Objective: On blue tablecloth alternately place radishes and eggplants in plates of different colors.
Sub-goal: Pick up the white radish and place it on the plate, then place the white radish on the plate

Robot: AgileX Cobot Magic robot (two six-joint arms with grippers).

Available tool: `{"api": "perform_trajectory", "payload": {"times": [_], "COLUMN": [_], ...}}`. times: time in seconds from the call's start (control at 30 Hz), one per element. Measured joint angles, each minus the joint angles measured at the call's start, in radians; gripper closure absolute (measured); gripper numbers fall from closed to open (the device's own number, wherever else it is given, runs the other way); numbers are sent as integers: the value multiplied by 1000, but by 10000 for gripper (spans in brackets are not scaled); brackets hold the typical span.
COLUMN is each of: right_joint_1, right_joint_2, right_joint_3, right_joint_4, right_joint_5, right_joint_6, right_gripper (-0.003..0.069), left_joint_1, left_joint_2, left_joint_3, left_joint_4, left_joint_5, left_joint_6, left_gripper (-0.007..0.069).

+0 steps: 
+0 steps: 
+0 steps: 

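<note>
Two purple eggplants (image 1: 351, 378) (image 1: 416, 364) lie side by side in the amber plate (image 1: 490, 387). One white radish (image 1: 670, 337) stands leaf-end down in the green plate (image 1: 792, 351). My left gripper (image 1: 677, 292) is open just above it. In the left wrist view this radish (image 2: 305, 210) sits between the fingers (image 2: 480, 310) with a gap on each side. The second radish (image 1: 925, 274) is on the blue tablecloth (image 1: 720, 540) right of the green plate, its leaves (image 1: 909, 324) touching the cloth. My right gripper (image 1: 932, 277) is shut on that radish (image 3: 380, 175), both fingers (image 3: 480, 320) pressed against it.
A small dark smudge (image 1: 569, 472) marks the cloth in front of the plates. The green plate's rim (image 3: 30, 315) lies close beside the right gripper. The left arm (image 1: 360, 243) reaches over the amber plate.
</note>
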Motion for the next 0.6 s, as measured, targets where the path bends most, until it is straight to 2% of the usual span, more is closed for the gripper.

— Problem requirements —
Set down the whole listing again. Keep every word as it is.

— Final answer —
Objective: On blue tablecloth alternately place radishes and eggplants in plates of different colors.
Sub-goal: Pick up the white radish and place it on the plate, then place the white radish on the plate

Robot: AgileX Cobot Magic robot (two six-joint arms with grippers).

Available tool: `{"api": "perform_trajectory", "payload": {"times": [_], "COLUMN": [_], ...}}`. times: time in seconds from the call's start (control at 30 Hz), one per element. Measured joint angles, each minus the joint angles measured at the call's start, in radians; gripper closure absolute (measured); gripper numbers fall from closed to open (the device's own number, wherever else it is given, runs the other way); numbers are sent as integers: the value multiplied by 1000, but by 10000 for gripper (spans in brackets are not scaled); brackets hold the typical span.
COLUMN is each of: right_joint_1, right_joint_2, right_joint_3, right_joint_4, right_joint_5, right_joint_6, right_gripper (-0.003..0.069), left_joint_1, left_joint_2, left_joint_3, left_joint_4, left_joint_5, left_joint_6, left_gripper (-0.007..0.069).

+0 steps: 
+0 steps: 
+0 steps: 

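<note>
Two purple eggplants (image 1: 351, 378) (image 1: 416, 364) lie side by side in the amber plate (image 1: 490, 387). One white radish (image 1: 670, 337) stands leaf-end down in the green plate (image 1: 792, 351). My left gripper (image 1: 677, 292) is open just above it. In the left wrist view this radish (image 2: 305, 210) sits between the fingers (image 2: 480, 310) with a gap on each side. The second radish (image 1: 925, 274) is on the blue tablecloth (image 1: 720, 540) right of the green plate, its leaves (image 1: 909, 324) touching the cloth. My right gripper (image 1: 932, 277) is shut on that radish (image 3: 380, 175), both fingers (image 3: 480, 320) pressed against it.
A small dark smudge (image 1: 569, 472) marks the cloth in front of the plates. The green plate's rim (image 3: 30, 315) lies close beside the right gripper. The left arm (image 1: 360, 243) reaches over the amber plate.
</note>
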Motion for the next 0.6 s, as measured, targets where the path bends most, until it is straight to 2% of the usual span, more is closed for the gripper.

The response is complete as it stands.